* _Provided information_:
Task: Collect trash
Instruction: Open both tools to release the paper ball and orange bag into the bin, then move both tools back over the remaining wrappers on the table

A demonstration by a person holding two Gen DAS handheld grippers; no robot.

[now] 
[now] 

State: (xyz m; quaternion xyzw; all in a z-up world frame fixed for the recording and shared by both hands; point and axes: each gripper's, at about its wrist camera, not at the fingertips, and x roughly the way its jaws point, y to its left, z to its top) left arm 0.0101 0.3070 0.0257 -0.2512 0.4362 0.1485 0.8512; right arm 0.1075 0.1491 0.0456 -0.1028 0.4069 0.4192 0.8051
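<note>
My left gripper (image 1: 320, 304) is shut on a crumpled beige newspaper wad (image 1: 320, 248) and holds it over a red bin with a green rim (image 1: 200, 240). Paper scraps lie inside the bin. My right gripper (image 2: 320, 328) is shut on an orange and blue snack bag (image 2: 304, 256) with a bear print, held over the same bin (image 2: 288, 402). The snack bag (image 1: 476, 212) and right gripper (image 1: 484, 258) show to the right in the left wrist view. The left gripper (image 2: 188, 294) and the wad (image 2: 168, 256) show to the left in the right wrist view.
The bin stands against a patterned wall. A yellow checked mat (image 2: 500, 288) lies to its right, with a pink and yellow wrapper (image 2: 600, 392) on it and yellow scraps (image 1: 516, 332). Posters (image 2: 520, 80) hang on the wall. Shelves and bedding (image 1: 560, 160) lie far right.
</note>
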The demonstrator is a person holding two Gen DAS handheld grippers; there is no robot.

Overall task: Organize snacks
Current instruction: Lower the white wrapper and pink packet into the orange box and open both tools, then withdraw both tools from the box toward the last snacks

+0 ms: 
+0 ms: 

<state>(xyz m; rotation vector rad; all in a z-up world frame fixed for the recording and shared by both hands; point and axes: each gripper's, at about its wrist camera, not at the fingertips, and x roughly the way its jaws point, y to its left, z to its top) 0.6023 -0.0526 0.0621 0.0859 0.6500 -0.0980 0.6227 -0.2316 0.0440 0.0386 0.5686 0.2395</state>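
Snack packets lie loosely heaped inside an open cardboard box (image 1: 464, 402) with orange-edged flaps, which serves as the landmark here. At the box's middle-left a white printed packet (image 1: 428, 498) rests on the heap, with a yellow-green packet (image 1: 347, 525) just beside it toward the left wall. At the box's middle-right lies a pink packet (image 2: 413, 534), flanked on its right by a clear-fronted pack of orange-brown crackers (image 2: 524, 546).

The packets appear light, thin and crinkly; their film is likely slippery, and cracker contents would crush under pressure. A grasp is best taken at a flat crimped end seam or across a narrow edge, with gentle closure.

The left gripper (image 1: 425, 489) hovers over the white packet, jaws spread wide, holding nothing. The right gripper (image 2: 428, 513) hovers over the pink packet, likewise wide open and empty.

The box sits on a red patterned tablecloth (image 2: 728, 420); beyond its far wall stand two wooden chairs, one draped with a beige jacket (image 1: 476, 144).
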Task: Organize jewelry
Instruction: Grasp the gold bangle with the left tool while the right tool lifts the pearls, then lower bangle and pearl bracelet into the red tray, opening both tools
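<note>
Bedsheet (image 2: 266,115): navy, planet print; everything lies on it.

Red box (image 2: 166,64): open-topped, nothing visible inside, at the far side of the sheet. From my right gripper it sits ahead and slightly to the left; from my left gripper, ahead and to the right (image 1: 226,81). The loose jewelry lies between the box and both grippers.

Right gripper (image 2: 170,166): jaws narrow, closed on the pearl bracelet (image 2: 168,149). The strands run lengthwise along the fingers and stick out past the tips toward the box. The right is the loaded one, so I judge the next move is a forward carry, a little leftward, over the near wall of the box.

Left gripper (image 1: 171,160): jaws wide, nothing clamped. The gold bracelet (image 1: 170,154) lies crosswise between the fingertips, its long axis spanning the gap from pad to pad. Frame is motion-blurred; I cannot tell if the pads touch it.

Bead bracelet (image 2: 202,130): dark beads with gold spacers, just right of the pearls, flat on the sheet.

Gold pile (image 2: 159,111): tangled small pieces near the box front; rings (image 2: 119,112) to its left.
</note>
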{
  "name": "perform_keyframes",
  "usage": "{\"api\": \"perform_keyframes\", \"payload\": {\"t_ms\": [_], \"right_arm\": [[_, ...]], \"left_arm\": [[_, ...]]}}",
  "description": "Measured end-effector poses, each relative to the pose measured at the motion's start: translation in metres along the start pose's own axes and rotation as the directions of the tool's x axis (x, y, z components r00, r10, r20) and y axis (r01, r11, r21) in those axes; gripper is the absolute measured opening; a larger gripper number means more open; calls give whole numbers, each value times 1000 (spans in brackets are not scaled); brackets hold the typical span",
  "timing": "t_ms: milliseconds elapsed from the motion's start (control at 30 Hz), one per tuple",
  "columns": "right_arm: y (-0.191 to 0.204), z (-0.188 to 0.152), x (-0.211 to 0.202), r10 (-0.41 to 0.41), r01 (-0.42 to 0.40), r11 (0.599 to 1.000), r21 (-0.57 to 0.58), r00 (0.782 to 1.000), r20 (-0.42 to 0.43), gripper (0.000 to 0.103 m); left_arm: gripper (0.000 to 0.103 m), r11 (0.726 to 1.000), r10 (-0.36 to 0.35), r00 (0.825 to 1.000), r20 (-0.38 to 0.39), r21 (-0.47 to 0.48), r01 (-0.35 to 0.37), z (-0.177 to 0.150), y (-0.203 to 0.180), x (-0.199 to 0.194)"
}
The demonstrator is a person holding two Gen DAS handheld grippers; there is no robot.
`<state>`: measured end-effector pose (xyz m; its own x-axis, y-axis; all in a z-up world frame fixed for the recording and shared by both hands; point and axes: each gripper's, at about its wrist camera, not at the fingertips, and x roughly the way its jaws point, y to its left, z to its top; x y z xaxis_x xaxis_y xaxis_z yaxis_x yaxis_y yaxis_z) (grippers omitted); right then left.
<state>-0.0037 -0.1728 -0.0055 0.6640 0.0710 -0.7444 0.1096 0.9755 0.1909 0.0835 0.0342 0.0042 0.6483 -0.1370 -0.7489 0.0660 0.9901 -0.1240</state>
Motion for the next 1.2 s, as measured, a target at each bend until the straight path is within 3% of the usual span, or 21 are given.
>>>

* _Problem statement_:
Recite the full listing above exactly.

* _Written response_:
Task: Collect trash
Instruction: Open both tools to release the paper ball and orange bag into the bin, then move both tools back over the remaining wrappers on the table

A demonstration by a person holding two Gen DAS handheld grippers; no robot.

[now] 
[now] 

State: (xyz m; quaternion xyzw; all in a z-up world frame fixed for the recording and shared by both hands; point and axes: each gripper's, at about its wrist camera, not at the fingertips, and x roughly the way its jaws point, y to its left, z to its top) left arm 0.0101 0.3070 0.0257 -0.2512 0.4362 0.1485 0.8512; right arm 0.1075 0.1491 0.0456 -0.1028 0.4069 0.4192 0.8051
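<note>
My left gripper (image 1: 320, 304) is shut on a crumpled beige newspaper wad (image 1: 320, 248) and holds it over a red bin with a green rim (image 1: 200, 240). Paper scraps lie inside the bin. My right gripper (image 2: 320, 328) is shut on an orange and blue snack bag (image 2: 304, 256) with a bear print, held over the same bin (image 2: 288, 402). The snack bag (image 1: 476, 212) and right gripper (image 1: 484, 258) show to the right in the left wrist view. The left gripper (image 2: 188, 294) and the wad (image 2: 168, 256) show to the left in the right wrist view.
The bin stands against a patterned wall. A yellow checked mat (image 2: 500, 288) lies to its right, with a pink and yellow wrapper (image 2: 600, 392) on it and yellow scraps (image 1: 516, 332). Posters (image 2: 520, 80) hang on the wall. Shelves and bedding (image 1: 560, 160) lie far right.
</note>
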The demonstrator is a person holding two Gen DAS handheld grippers; there is no robot.

Overall task: Organize snacks
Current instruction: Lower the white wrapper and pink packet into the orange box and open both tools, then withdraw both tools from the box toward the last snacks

+0 ms: 
+0 ms: 

<state>(xyz m; rotation vector rad; all in a z-up world frame fixed for the recording and shared by both hands; point and axes: each gripper's, at about its wrist camera, not at the fingertips, and x roughly the way its jaws point, y to its left, z to its top) 0.6023 -0.0526 0.0621 0.0859 0.6500 -0.0980 0.6227 -0.2316 0.0440 0.0386 0.5686 0.2395</state>
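Snack packets lie loosely heaped inside an open cardboard box (image 1: 464, 402) with orange-edged flaps, which serves as the landmark here. At the box's middle-left a white printed packet (image 1: 428, 498) rests on the heap, with a yellow-green packet (image 1: 347, 525) just beside it toward the left wall. At the box's middle-right lies a pink packet (image 2: 413, 534), flanked on its right by a clear-fronted pack of orange-brown crackers (image 2: 524, 546).

The packets appear light, thin and crinkly; their film is likely slippery, and cracker contents would crush under pressure. A grasp is best taken at a flat crimped end seam or across a narrow edge, with gentle closure.

The left gripper (image 1: 425, 489) hovers over the white packet, jaws spread wide, holding nothing. The right gripper (image 2: 428, 513) hovers over the pink packet, likewise wide open and empty.

The box sits on a red patterned tablecloth (image 2: 728, 420); beyond its far wall stand two wooden chairs, one draped with a beige jacket (image 1: 476, 144).
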Task: Organize jewelry
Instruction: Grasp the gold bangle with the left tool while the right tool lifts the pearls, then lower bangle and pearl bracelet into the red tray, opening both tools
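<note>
Bedsheet (image 2: 266,115): navy, planet print; everything lies on it.

Red box (image 2: 166,64): open-topped, nothing visible inside, at the far side of the sheet. From my right gripper it sits ahead and slightly to the left; from my left gripper, ahead and to the right (image 1: 226,81). The loose jewelry lies between the box and both grippers.

Right gripper (image 2: 170,166): jaws narrow, closed on the pearl bracelet (image 2: 168,149). The strands run lengthwise along the fingers and stick out past the tips toward the box. The right is the loaded one, so I judge the next move is a forward carry, a little leftward, over the near wall of the box.

Left gripper (image 1: 171,160): jaws wide, nothing clamped. The gold bracelet (image 1: 170,154) lies crosswise between the fingertips, its long axis spanning the gap from pad to pad. Frame is motion-blurred; I cannot tell if the pads touch it.

Bead bracelet (image 2: 202,130): dark beads with gold spacers, just right of the pearls, flat on the sheet.

Gold pile (image 2: 159,111): tangled small pieces near the box front; rings (image 2: 119,112) to its left.
</note>
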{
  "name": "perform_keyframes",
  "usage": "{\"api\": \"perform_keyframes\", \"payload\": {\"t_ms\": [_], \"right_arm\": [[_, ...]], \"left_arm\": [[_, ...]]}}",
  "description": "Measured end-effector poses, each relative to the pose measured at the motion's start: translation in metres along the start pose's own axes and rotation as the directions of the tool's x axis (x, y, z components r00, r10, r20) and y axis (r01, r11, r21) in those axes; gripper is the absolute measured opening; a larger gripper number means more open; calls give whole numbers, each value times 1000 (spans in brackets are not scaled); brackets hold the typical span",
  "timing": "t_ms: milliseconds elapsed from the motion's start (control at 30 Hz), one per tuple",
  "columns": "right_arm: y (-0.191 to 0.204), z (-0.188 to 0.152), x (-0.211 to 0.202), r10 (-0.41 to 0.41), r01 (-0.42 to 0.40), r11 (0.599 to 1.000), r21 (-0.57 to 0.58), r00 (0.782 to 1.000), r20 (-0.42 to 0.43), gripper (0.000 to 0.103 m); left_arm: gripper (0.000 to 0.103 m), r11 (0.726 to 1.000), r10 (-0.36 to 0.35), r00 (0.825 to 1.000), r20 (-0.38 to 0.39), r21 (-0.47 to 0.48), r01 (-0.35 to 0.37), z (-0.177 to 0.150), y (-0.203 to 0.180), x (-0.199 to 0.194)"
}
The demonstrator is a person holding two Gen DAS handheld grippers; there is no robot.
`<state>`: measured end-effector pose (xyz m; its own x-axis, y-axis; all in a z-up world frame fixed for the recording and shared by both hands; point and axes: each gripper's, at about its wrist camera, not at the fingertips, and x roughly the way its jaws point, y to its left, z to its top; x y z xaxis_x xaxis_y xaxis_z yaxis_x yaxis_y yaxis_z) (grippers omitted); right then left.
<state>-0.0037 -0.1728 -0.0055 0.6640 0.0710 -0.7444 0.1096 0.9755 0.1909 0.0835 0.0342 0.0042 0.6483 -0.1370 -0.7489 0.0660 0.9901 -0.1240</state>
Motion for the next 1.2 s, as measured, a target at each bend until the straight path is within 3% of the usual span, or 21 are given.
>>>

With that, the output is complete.